The history of computers starts out about 2000 years ago, at the birth of the abacus, a wooden rack holding two horizontal wires with beads strung on them. When these beads are moved around, according to programming rules memorized by the user, all regular arithmetic problems can be done.

(Figure 1: Abacus)

 Another important invention around the same time was the Astrolabe, used for navigation.

(Figure 2: Astrolabe)

Blaise Pascal is usually credited for building the first digital computer in 1642. It added numbers entered with dials and was made to help his father, a tax collector.

(Figure 3: Blaise Pascal)

In 1671, Gottfried Wilhelm von Leibniz invented a computer that was built in 1694. 

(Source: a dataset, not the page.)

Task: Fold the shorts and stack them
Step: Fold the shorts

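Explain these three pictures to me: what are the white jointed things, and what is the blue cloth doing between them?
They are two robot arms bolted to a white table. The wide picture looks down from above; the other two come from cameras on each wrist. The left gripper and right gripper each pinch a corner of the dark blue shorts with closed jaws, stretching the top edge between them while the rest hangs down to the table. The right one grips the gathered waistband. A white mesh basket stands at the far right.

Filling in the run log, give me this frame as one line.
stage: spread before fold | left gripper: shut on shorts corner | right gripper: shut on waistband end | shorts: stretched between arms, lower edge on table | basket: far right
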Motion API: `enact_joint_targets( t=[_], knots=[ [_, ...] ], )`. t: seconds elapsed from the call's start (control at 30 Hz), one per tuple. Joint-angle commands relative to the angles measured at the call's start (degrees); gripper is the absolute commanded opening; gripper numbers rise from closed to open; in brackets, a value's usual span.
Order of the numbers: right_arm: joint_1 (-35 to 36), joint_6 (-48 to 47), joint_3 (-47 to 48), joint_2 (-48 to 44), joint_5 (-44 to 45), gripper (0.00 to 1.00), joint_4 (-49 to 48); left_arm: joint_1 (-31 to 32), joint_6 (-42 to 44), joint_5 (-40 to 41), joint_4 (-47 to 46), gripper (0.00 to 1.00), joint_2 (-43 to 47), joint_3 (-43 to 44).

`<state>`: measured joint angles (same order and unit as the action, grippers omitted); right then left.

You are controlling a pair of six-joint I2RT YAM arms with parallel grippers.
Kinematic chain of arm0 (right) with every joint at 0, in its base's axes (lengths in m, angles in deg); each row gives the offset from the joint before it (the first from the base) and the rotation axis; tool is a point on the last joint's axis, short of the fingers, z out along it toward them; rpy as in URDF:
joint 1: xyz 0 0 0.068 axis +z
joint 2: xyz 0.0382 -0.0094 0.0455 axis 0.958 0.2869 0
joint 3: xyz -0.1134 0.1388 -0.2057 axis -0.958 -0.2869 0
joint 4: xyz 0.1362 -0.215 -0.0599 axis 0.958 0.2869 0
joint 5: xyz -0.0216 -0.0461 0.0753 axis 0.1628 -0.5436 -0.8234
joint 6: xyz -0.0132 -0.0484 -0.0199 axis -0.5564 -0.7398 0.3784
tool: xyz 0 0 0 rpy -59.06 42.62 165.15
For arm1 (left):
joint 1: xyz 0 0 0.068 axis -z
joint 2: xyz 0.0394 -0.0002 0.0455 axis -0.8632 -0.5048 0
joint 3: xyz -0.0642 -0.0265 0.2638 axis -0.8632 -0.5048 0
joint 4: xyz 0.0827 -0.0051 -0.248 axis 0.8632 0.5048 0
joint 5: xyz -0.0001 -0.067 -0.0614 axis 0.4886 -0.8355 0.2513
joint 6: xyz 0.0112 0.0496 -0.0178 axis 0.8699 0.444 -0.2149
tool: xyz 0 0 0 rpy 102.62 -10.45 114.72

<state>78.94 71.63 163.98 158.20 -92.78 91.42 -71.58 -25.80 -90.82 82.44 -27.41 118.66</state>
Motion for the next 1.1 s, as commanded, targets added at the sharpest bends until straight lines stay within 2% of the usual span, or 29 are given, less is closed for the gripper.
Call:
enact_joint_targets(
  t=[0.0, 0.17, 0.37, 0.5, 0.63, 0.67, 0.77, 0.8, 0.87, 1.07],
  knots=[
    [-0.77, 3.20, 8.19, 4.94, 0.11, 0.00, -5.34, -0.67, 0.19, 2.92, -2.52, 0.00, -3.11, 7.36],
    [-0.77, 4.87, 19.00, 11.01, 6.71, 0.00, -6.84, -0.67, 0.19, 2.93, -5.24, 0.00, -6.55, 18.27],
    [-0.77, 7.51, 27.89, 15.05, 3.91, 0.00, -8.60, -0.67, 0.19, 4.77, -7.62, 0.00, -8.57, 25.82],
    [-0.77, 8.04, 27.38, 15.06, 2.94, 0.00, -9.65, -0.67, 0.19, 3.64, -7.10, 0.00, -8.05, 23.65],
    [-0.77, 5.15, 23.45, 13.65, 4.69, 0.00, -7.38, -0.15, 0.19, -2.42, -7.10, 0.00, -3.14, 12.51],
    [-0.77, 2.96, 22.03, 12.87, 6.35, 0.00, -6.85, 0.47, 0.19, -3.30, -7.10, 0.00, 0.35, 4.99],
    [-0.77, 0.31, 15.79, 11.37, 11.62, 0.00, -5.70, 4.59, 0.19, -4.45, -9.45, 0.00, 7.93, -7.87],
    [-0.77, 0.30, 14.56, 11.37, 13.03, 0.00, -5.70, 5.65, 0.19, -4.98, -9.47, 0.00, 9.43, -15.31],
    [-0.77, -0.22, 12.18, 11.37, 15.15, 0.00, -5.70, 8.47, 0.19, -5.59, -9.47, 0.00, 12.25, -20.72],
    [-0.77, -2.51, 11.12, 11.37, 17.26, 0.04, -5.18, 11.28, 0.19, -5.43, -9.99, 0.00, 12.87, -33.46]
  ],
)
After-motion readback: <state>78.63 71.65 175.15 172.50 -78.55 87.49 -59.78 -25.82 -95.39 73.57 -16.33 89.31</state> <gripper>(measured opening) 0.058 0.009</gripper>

(Figure 4: Gottfried Wilhelm von Leibniz)

It could add, and, after changing some things around, multiply. Leibniz invented a special stepped gear mechanism for introducing the addend digits, and this is still being used.


(Figure 5: Leibniz adder-multiplier)

The prototypes made by Pascal and Leibniz were not used in many places, and considered weird until a little more than a century later, when Thomas de Colmar (A.K.A. Charles Xavier Thomas) created the first successful mechanical calculator that could add, subtract, multiply, and divide.


(Figure 6: Charles Xavier Thomas)

A lot of improved desktop calculators by many inventors followed, so that by about 1890, the range of improvements included:
·       Accumulation of partial results
·       Storage and automatic re-entry of past results (A memory function)
·       Printing of the results

Each of these required manual installation. These improvements were mainly made for commercial users, and not for the needs of science.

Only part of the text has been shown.